====== DATASET EXTRACT ======

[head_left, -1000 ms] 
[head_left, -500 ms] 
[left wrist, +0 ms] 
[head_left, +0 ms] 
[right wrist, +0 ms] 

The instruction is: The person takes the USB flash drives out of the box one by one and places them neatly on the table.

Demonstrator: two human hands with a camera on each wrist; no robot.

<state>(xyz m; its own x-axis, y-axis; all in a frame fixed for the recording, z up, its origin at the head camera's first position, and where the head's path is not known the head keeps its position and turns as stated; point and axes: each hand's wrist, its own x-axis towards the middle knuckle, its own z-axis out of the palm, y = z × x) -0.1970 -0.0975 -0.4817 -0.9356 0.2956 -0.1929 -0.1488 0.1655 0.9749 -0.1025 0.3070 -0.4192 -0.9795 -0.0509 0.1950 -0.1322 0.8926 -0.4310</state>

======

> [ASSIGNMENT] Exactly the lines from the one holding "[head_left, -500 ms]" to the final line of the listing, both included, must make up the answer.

> [EXERCISE SOLUTION]
[head_left, -500 ms] 
[left wrist, +0 ms] 
[head_left, +0 ms] 
[right wrist, +0 ms] 

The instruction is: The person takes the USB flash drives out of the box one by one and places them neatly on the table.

Demonstrator: two human hands with a camera on each wrist; no robot.

<state>(xyz m; its own x-axis, y-axis; all in a frame fixed for the recording, z up, its origin at the head camera's first position, and where the head's path is not known the head keeps its position and turns as stated; point and axes: each hand's wrist, its own x-axis towards the middle knuckle, its own z-axis out of the palm, y = z × x) -0.1970 -0.0975 -0.4817 -0.9356 0.2956 -0.1929 -0.1488 0.1655 0.9749 -0.1025 0.3070 -0.4192 -0.9795 -0.0509 0.1950 -0.1322 0.8926 -0.4310</state>

This completes the requested output.